What you should do> For each line of the data below that includes the string "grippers", count one, and answer with the sum only.

= = = = = = =

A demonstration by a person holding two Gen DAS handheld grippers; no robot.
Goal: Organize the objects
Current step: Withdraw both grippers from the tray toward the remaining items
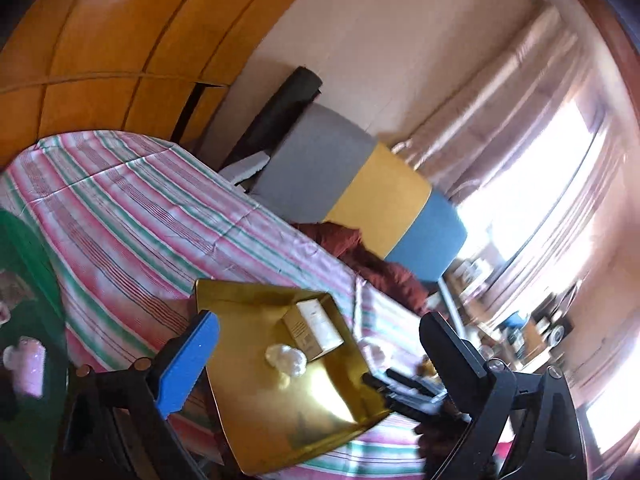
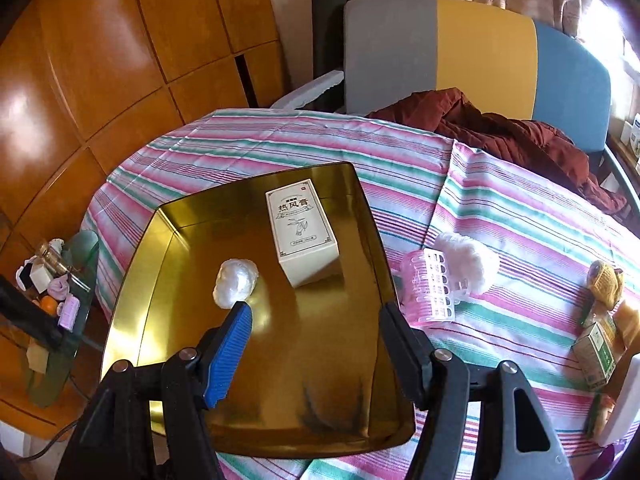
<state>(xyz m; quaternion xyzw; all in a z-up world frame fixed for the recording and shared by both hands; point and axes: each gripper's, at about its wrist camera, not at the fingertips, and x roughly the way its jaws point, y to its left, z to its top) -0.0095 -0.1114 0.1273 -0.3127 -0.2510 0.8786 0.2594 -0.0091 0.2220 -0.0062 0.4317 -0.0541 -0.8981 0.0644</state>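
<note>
A gold metal tray (image 2: 192, 280) lies on the striped tablecloth and holds a white box (image 2: 302, 232) with Chinese print and a small clear plastic wad (image 2: 235, 282). My right gripper (image 2: 316, 320) is open and empty, hovering over the tray's near half, its blue finger close to the wad. To the tray's right lie a pink plastic basket (image 2: 434, 286) and a white fluffy item (image 2: 472, 260). In the left wrist view my left gripper (image 1: 320, 340) is open and empty, raised above the tray (image 1: 240, 360), box (image 1: 314, 328) and wad (image 1: 286, 360).
A yellow knitted item (image 2: 606, 282) and green-white boxes (image 2: 598, 354) sit at the table's right edge. A dark red jacket (image 2: 500, 128) lies at the far side before a grey-yellow-blue chair (image 2: 480, 48). A glass side table (image 2: 60, 300) with clutter stands left.
</note>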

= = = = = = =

Exercise result> 2